The whole listing that follows should be printed again, unchanged.

┏━━

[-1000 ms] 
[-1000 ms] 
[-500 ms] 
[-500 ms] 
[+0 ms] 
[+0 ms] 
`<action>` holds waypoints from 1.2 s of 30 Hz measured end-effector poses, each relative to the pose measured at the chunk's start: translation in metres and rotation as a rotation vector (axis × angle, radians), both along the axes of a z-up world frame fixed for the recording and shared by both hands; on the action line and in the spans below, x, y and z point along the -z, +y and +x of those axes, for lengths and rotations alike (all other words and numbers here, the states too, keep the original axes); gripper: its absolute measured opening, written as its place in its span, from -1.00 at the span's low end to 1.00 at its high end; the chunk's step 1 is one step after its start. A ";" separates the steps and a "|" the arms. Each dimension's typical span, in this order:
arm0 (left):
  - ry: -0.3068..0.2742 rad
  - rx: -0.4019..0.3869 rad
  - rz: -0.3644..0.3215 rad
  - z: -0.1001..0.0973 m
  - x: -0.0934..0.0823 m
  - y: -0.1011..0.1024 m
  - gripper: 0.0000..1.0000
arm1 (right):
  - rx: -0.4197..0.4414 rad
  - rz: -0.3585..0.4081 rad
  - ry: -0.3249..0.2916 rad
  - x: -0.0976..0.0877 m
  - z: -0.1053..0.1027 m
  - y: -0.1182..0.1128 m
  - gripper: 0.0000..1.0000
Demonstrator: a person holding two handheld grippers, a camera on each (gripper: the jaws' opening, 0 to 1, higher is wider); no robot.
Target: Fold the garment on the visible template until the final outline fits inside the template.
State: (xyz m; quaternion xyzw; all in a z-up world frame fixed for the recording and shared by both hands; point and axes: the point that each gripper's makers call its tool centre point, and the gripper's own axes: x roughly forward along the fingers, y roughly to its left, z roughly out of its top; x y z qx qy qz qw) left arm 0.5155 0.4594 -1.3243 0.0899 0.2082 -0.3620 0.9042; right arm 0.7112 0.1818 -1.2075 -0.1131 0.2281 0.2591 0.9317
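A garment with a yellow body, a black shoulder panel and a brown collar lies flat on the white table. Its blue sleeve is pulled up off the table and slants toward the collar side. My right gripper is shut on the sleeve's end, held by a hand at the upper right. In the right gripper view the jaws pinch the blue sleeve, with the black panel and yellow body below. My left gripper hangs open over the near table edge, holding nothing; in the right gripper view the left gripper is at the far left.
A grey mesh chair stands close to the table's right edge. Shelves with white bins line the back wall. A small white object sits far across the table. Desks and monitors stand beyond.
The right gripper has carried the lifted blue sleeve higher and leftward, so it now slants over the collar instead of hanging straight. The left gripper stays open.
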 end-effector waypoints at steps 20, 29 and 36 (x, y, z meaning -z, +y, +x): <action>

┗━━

**Result:**
[-1000 ms] 
[-1000 ms] 
[-500 ms] 
[-500 ms] 
[+0 ms] 
[+0 ms] 
`<action>` holds waypoints from 1.2 s of 30 Hz measured end-effector poses, each relative to the pose measured at the chunk's start: translation in metres and rotation as a rotation vector (axis × angle, radians), both along the axes of a z-up world frame fixed for the recording and shared by both hands; on the action line and in the spans below, x, y and z point along the -z, +y and +x of those axes, for lengths and rotations alike (all other words and numbers here, the states too, keep the original axes); gripper: its absolute measured opening, written as its place in its span, from -1.00 at the span's low end to 1.00 at its high end; the chunk's step 1 is one step after its start. A ";" separates the steps and a "|" the arms. Each dimension's typical span, in this order:
arm0 (left):
  - ry: -0.3068..0.2742 rad
  - rx: -0.4019..0.3869 rad
  - rz: -0.3644..0.3215 rad
  - z: -0.1001..0.0973 m
  - x: -0.0934..0.0823 m
  - y: -0.1011..0.1024 m
  - gripper: 0.0000..1.0000
arm1 (right):
  - rx: -0.4197..0.4414 rad
  - rz: -0.3585..0.4081 rad
  - ry: -0.3249..0.2916 rad
  - x: -0.0976..0.0877 m
  - z: -0.1053..0.1027 m
  - y: -0.1182..0.1128 m
  - gripper: 0.0000..1.0000
Demonstrator: a person holding two handheld grippers, a camera on each (gripper: the jaws' opening, 0 to 1, higher is wider); no robot.
Target: Fold the garment on the visible template until the final outline fits inside the template.
State: (xyz m; quaternion xyzw; all in a z-up world frame fixed for the recording and shared by both hands; point and axes: the point that each gripper's makers call its tool centre point, and the gripper's own axes: x roughly forward along the fingers, y roughly to its left, z roughly out of its top; x y z qx qy qz qw) left arm 0.5155 0.4594 -1.3243 0.0899 0.2082 -0.3620 0.9042; right arm 0.7112 0.1818 -1.2075 -0.1131 0.2281 0.2591 0.9317
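A garment with a yellow body, a black shoulder panel and a brown collar lies flat on the white table. Its blue sleeve is pulled up off the table and slants toward the collar side. My right gripper is shut on the sleeve's end, held by a hand at the upper right. In the right gripper view the jaws pinch the blue sleeve, with the black panel and yellow body below. My left gripper hangs open over the near table edge, holding nothing; in the right gripper view the left gripper is at the far left.
A grey mesh chair stands close to the table's right edge. Shelves with white bins line the back wall. A small white object sits far across the table. Desks and monitors stand beyond.
The right gripper has carried the lifted blue sleeve higher and leftward, so it now slants over the collar instead of hanging straight. The left gripper stays open.
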 end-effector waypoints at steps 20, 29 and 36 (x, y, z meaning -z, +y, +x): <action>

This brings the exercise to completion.